Ernest Shackleton ( 1874-1922 ), réussit à sauver et à ramener son équipage d’une incroyable épopée vers le pôle Sud. C’est en aoùt 1914, qu’il entreprit une expédition d’exploration en Antartique. Malheureusement, son trois-mâts, l ‘Espérance, se trouva immobilisé dans les glaces de la mer de Weddel et finit par être disloqué. Il fallait survivre dans ces conditions extrèmes, et l’équipage abandonna le navire, et en remorquant les trois embarcations du bord, ils marchèrent sur la banquise jusqu’à la mer libre. Ils atteingnèrent une île déserte de la péninsule de l’Antartique, l’ île de l’éléphant, après des efforts surhumains pour leur survie.

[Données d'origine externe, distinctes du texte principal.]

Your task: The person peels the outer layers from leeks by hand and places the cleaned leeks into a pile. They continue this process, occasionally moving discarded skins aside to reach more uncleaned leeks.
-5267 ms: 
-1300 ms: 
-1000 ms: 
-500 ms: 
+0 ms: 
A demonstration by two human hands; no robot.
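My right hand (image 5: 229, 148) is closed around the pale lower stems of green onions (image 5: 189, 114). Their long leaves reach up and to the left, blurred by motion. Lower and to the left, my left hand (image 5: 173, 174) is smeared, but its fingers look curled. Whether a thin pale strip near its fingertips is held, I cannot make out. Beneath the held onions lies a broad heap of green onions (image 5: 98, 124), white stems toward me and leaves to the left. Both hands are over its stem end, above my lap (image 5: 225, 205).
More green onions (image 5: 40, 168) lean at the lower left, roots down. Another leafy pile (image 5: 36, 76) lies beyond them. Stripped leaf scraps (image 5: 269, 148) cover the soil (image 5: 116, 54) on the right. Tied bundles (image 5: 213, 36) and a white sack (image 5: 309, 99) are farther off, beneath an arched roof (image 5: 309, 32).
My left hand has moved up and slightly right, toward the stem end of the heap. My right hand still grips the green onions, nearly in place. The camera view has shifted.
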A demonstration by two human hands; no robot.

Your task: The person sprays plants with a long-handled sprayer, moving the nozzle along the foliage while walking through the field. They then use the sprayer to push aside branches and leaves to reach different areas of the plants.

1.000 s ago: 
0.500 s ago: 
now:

Pour rejoindre la Géorgie du Sud, et obtenir des secours car sur cette île était installée une base de baleiniers, mais située à 1480 kilomètres. L’embarcation choisie fut la baleinière « James Caird « , une coque étroite et longue de 7 mètres, équipée de deux mâts et protégée d’un entoilage. C’est au court de l’hiver 1916, que six hommes prirent place dans cette embarcation, avec le pari suivant, ne pas faire naufrage dans ces mers peu acceuillantes, où la houle sévit en permanence balayée par des vents de tempête constants. Mais surtout, mener une navigation précise afin de ne pas manquer le but. La sanction, si l’on ratait la Géorgie du Sud, dans cette mer glaciale, était la mort car la plus proche terre serait l’Afrique. La baleinière James Caird appareilla le 24 avril 1916, évita le chavirage à plusieures reprises, et faillit manquer l ‘île au dernier moment du fait des courants de marée, mais toucha terre le 10 mai. Pendant dix-sept jours de combat en mer , c’était l’exploit de tous les instants. Pour le barreur qui devait négocier chaque vague sans perdre son cap, pour l’officier chargé de la navigation, dont la pire difficulté fut d’interpréter des colonnes de chiffres dans ses éphémérides aux pages collées entre-elles par l’humidité. Dans la lecture précise de ces documents et les observations au sextant dépendait la vie de tous à bord. Et de cette longue expédition, de cette formidable randonnée sur la banquise, Sir Shackleton ramena tous ses hommes!